In 1792 the Harpers’ Meeting in Belfast was indeed an important event in the history and life of the town. Belfast’s reformers and radicals desired a better future, but they also shared an interest in the past. Through their support for the few surviving harpers, they hoped future generations might benefit from the survival of a tradition and an instrument, music, language, and practises that were all fast disappearing.

£ 10.00

978-1-8382018-8-3 Paperback 112 pages

From Belfast Monthly Magazine, September 1809: “But let it never be forgotten, that Belfast led the way…that in Belfast the first meeting of Irish Harpers (procured by the inhabitants at considerable expense) took place in the year 1792. That Bunting of Belfast, whose musical talents are universally admired, was the first to rescue the fast fading reliques of our tuneful bards from threatening oblivion, and to give the world a complete collection, of celebrated and original Irish airs.

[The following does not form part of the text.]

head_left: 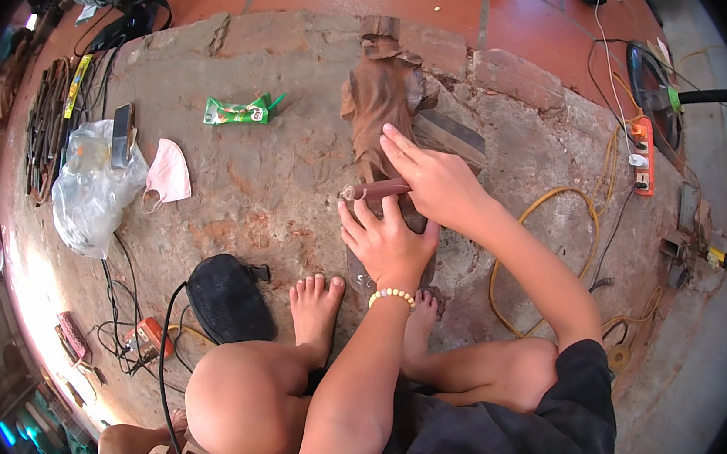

And, finally, that the first Society for diffusing a knowledge of the Harp, and perpetuating our national music, was instituted in Belfast, a society that is entitled to the grateful tributes of Irishmen, and that I doubt not will be honourably recorded in the future annals of our country’s taste, science, and glory.”

Written for the Harps Alive | An Chruit Bheo | Harps Leevin Festival, marking the 230th anniversary of Belfast’s celebrated 1792 Meeting of the Harpers.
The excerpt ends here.